TenureAI · chengjl19 · Mar 8, 2026 · Mar 8, 2026
diff --git a/.agents/skills/deep-research/SKILL.md b/.agents/skills/deep-research/SKILL.md
@@ -46,6 +46,16 @@ Iterate until evidence quality is sufficient:
 8. Run contradiction/counter-evidence checks.
 9. Synthesize and produce final report.
 
+## Re-entry Policy (Mid-Run)
+
+When called during an ongoing run (not only at run start):
+
+1. Treat invocation as valid and do not require starting a new run by default.
+2. Recompute objective delta versus current stage plan.
+3. If objective changed materially, reset research focus and run fresh query batches.
+4. If objective is similar, perform incremental deep research using existing evidence as baseline.
+5. If skipped due to sufficient evidence freshness, emit `dr_skip_reason` with explicit date windows and source counts.
+
 ## Scoping-to-Planning Handoff Policy
 
 When deep research is used for open-ended scoping (`idea-exploration`), hand off findings to `research-plan` as the required default next step. Skip only if the user explicitly opts out.
@@ -234,10 +244,11 @@ Degrade rules:
 
 ## Memory and Search Policy
 
-1. Memory lookup is optional and situational.
-2. Use memory when likely to reduce repeated search effort.
-3. Use search/deep research directly when topic is new, urgent, or time-sensitive.
-4. If memory is skipped, note reason in report trail.
+1. Global memory bootstrap (from `run-governor` / `research-workflow`) is mandatory for non-trivial runs.
+2. Within deep-research, additional memory retrieval is optional and situational.
+3. Use incremental memory retrieval when it can reduce repeated search effort or contradiction resolution cost.
+4. Use search/deep research directly when topic is new, urgent, or time-sensitive.
+5. If incremental memory retrieval is skipped, note reason in report trail.
 
 ## Type-Aware Reporting Requirements
 

diff --git a/.agents/skills/experiment-execution/SKILL.md b/.agents/skills/experiment-execution/SKILL.md
@@ -81,7 +81,7 @@ Retry behavior should be mode-aware and evidence-driven.
 
 1. Choose control mode: direct SSH, SSH+session manager, scheduler, or existing remote agent.
 2. Declare remote model: remote-native or local-driver.
-3. If project-context has remote profile, confirm reuse policy before launch.
+3. Use remote profile reuse decision from `run-governor`; if missing, request exactly one confirmation via `human-checkpoint`.
 4. Validate connectivity and runtime basics before expensive launch when uncertainty exists.
 
 ## Logging and Failure Handling

diff --git a/.agents/skills/memory-manager/SKILL.md b/.agents/skills/memory-manager/SKILL.md
@@ -85,6 +85,69 @@ Treat stale working state as risk:
 3. Force review before high-resource actions.

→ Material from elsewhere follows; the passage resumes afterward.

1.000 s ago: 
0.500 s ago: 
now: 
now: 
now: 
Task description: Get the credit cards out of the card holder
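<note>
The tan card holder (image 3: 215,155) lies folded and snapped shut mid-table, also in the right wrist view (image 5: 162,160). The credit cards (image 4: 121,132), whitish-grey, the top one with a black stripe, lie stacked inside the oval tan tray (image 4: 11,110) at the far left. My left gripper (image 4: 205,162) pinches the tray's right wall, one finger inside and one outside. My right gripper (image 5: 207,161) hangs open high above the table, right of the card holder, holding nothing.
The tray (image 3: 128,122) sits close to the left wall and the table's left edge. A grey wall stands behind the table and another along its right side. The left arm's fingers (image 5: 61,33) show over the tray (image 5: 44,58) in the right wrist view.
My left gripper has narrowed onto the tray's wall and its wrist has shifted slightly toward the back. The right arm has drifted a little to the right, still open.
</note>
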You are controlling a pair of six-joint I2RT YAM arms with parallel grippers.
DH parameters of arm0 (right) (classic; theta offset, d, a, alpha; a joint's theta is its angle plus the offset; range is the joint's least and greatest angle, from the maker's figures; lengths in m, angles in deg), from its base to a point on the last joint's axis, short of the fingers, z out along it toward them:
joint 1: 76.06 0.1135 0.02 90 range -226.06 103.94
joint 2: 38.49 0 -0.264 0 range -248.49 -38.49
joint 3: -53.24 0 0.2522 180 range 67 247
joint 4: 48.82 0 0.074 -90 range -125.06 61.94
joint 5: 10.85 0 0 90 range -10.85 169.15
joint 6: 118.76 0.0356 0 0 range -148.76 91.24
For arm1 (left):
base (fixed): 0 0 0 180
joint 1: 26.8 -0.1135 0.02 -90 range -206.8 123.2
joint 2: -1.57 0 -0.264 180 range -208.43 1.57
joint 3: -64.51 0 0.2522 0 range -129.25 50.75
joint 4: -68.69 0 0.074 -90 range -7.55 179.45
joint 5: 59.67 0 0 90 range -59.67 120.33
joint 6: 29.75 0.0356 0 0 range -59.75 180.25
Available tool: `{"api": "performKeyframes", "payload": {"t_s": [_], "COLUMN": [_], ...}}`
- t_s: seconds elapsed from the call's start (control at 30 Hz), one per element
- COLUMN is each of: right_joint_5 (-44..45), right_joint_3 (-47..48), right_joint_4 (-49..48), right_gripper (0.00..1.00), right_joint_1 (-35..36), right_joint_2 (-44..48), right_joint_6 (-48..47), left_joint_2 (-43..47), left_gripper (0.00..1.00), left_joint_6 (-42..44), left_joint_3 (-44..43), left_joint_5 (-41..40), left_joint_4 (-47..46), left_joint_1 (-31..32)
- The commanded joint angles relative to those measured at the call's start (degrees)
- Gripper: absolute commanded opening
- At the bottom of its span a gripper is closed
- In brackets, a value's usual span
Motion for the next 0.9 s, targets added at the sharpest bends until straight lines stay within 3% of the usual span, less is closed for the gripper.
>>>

 4. Force review after interruptions or unexpected failures.
 
+## Invocation Schedule (Balanced, Non-Aggressive)
+
+1. Mandatory once-per-run operations:
+   - bootstrap `retrieve/init-working` after intake and before planning/execution
+   - close-out writeback before final task completion
+2. Trigger-based operations between bootstrap and close-out:
+   - stage transition
+   - replan
+   - significant failure or new error signature
+   - before high-resource action
+   - before final answer/report handoff
+3. Periodic `working` refresh is required when either is true:
+   - at least 15 minutes since last memory operation
+   - at least 3 execution cycles since last memory operation
+4. Cooldown:
+   - no more than one non-forced memory operation per cycle
+   - skip when state delta is negligible
+5. Anti-overuse policy:
+   - do not write memory after every command/tool call
+   - prefer compact delta updates over full rewrites
+   - skip repeated retrieval if last retrieval is fresh and task/error signature is unchanged
+6. Command-gap fallback:
+   - if 5 consecutive commands/actions complete without a memory update, force one `working` refresh.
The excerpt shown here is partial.